This exercise calls for an exact copy of the listing, with no pictures kept.

====== RAW DATA

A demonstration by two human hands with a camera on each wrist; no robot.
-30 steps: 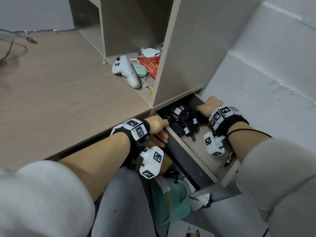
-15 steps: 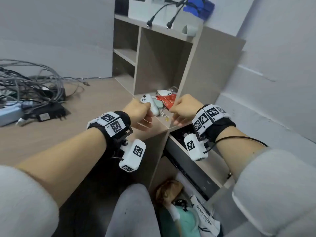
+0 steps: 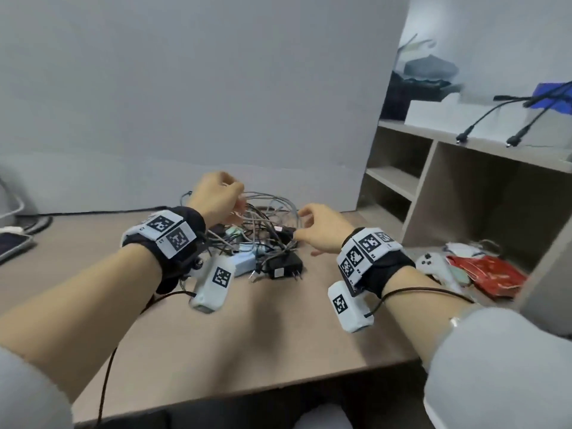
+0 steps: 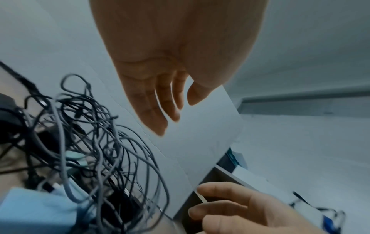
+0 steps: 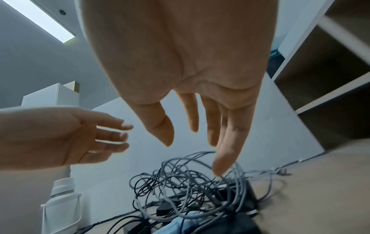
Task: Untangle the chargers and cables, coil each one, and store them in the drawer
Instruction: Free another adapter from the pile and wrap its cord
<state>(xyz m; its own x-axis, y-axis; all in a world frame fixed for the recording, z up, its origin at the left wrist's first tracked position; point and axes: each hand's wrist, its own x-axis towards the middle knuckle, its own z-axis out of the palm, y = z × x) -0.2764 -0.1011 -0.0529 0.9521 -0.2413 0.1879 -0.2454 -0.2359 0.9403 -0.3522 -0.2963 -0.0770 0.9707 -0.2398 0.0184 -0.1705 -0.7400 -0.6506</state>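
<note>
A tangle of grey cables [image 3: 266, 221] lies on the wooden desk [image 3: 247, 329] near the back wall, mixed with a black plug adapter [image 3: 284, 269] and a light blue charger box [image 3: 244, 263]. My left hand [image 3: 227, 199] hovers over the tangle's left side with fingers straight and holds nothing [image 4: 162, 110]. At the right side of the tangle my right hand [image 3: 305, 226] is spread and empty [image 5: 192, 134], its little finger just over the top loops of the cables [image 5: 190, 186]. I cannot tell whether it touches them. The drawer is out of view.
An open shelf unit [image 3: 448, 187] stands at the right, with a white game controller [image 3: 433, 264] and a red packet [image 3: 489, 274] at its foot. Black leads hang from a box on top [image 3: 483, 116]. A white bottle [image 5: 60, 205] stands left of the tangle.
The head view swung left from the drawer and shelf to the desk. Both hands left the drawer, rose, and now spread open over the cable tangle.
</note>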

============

§ RESPONSE:
A demonstration by two human hands with a camera on each wrist; no robot.
-30 steps: 
-15 steps: 
+0 steps: 
+0 steps: 
+0 steps: 
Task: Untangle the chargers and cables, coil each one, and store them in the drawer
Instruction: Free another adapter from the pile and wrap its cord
<state>(xyz m; its own x-axis, y-axis; all in a world frame fixed for the recording, z up, its origin at the left wrist's first tracked position; point and axes: each hand's wrist, its own x-axis towards the middle knuckle, its own z-axis out of the palm, y = z × x) -0.2764 -0.1011 -0.0529 0.9521 -0.2413 0.1879 -0.2454 -0.2359 0.9403 -0.3522 -0.2963 -0.0770 0.9707 -0.2398 0.0184 -0.1705 -0.7400 -0.6506</state>
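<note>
A tangle of grey cables [image 3: 266, 221] lies on the wooden desk [image 3: 247, 329] near the back wall, mixed with a black plug adapter [image 3: 284, 269] and a light blue charger box [image 3: 244, 263]. My left hand [image 3: 227, 199] hovers over the tangle's left side with fingers straight and holds nothing [image 4: 162, 110]. At the right side of the tangle my right hand [image 3: 305, 226] is spread and empty [image 5: 192, 134], its little finger just over the top loops of the cables [image 5: 190, 186]. I cannot tell whether it touches them. The drawer is out of view.
An open shelf unit [image 3: 448, 187] stands at the right, with a white game controller [image 3: 433, 264] and a red packet [image 3: 489, 274] at its foot. Black leads hang from a box on top [image 3: 483, 116]. A white bottle [image 5: 60, 205] stands left of the tangle.
The head view swung left from the drawer and shelf to the desk. Both hands left the drawer, rose, and now spread open over the cable tangle.
</note>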

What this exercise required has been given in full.